A tax history source stated that "The Revenue Act of 1932 was the first tax law passed during the Great Depression (Revenue Acts, June 6, 1932, ch. 209, 47 Stat. 169). It increased the individual maximum rate from 25 to 63 percent, and reduced personal exemptions from $1,500 to $1,000 for single persons, and from $3,500 to $2,500 for married couples. The NATIONAL INDUSTRIAL RECOVERY ACT OF 1933 (NIRA), part of President FRANKLIN D. ROOSEVELT's NEW DEAL, imposed a five percent excise tax on dividend receipts, imposed a capital stock tax and an excess profits tax, and suspended all deductions for losses (June 16, 1933, ch. 90, 48 Stat. 195). The repeal in 1933 of the EIGHTEENTH AMENDMENT, which had prohibited the manufacture and sale of alcohol, brought in an estimated $90 million in new liquor taxes in 1934. The SOCIAL SECURITY ACT OF 1935 provided for a wage tax, half to be paid by the employee and half by the employer, to establish a federal retirement fund (Old Age Pension Act, Aug. 14, 1935, ch. 531, 49 Stat. 620).

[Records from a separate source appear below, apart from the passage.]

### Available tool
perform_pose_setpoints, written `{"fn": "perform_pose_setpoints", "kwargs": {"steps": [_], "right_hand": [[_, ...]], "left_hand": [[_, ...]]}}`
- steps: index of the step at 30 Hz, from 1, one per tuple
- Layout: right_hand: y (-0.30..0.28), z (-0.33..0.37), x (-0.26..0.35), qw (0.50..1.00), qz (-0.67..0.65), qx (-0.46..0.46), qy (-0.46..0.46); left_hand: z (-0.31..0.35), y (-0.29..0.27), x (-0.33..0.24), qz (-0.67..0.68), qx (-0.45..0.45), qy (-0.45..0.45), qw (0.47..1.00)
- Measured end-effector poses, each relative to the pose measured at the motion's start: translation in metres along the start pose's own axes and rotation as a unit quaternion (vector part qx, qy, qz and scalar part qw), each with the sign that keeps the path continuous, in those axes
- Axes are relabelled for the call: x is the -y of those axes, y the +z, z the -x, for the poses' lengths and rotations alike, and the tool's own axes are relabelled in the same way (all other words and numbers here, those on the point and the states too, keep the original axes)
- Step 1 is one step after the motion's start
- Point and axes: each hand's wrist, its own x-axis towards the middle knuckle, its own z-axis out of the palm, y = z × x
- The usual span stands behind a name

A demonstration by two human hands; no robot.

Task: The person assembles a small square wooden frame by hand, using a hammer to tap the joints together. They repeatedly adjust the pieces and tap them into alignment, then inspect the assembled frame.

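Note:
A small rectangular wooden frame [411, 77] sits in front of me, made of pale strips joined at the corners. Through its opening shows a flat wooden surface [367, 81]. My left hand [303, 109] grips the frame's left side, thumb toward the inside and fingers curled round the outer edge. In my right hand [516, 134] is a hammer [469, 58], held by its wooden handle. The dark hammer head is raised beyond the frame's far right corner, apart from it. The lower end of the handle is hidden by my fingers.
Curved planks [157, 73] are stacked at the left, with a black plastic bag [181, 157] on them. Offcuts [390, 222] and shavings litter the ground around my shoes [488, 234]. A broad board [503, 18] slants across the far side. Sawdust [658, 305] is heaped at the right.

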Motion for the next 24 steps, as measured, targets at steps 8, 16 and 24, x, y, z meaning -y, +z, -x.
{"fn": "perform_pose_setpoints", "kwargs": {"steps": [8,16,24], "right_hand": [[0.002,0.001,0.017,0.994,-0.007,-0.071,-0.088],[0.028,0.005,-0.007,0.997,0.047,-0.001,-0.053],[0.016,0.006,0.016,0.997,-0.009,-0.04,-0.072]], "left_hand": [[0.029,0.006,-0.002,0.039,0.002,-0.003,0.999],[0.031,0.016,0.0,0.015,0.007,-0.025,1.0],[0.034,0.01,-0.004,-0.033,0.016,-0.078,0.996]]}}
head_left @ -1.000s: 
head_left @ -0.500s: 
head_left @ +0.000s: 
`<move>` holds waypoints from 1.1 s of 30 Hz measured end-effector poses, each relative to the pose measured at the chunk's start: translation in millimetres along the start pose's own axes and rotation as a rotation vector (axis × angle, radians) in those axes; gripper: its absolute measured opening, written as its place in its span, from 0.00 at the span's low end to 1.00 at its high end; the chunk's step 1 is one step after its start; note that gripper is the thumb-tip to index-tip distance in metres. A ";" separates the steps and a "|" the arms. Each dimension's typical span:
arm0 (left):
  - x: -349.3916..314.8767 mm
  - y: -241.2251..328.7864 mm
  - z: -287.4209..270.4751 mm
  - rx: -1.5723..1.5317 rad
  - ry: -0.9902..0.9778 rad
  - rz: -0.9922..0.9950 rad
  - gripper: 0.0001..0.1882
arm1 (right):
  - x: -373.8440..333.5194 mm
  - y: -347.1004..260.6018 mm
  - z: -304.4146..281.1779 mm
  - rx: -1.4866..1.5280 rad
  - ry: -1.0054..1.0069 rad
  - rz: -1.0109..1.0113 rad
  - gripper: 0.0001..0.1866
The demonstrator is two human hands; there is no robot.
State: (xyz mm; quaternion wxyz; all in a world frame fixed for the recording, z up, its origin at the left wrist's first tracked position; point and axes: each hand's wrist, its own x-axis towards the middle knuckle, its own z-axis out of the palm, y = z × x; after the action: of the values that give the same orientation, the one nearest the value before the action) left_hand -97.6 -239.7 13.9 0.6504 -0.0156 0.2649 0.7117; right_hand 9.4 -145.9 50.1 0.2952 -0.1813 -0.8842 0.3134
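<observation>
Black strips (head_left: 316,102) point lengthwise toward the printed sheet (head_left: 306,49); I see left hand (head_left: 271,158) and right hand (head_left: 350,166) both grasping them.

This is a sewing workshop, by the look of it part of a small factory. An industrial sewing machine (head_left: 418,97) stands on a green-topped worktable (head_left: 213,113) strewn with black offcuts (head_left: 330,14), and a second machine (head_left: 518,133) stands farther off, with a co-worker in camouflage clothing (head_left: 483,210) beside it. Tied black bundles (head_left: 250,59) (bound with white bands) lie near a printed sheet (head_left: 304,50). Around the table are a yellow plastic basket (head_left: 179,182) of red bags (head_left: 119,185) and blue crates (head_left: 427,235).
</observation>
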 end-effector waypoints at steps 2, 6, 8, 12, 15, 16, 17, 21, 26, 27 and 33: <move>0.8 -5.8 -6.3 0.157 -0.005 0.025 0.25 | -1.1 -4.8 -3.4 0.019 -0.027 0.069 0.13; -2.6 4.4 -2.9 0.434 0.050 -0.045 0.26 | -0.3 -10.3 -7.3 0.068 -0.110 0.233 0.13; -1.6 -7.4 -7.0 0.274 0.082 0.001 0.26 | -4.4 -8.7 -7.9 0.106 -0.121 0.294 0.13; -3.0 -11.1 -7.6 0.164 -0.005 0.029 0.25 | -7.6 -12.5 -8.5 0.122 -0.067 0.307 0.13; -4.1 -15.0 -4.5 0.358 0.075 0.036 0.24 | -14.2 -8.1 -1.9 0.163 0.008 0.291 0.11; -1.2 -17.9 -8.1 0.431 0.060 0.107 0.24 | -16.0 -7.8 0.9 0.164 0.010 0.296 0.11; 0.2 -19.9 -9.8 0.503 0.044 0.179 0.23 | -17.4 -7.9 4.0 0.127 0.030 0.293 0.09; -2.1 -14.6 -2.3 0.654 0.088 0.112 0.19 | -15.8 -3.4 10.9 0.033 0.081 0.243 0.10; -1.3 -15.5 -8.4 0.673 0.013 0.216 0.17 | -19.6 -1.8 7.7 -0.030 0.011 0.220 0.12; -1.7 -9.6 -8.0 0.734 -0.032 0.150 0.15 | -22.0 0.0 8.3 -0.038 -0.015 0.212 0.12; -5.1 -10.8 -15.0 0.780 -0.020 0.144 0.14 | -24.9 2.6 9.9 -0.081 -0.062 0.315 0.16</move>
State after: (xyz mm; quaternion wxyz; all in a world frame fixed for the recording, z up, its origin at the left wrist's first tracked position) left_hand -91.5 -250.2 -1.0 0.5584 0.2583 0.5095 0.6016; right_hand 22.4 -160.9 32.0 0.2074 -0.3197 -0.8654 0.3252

"The Wealth Tax Act, also known as the Revenue Act of 1935, increased the maximum tax rate to 79 percent, the Revenue Acts of 1940 and 1941 increased it to 81 percent, the Revenue Act of 1942 raised it to 88 percent, and the Individual Income Tax Act of 1944 raised the individual maximum rate to 94 percent."

The previous administrations, Hoover and Bush, certainly set the standard for no-brainers and putting an economic burden on the top income bracket is the smartest way to balance the budget, again. Republicans are the party of "spend and spend and borrow and spend" and Democrats have been, for the last 50 years, the part of social economic responsibility. That is a no-brainer.

There is no "miracle of the market." There is no Santa Claus, Easter Bunny, or magic bullet. Apparently, there are no economic conservative Republicans.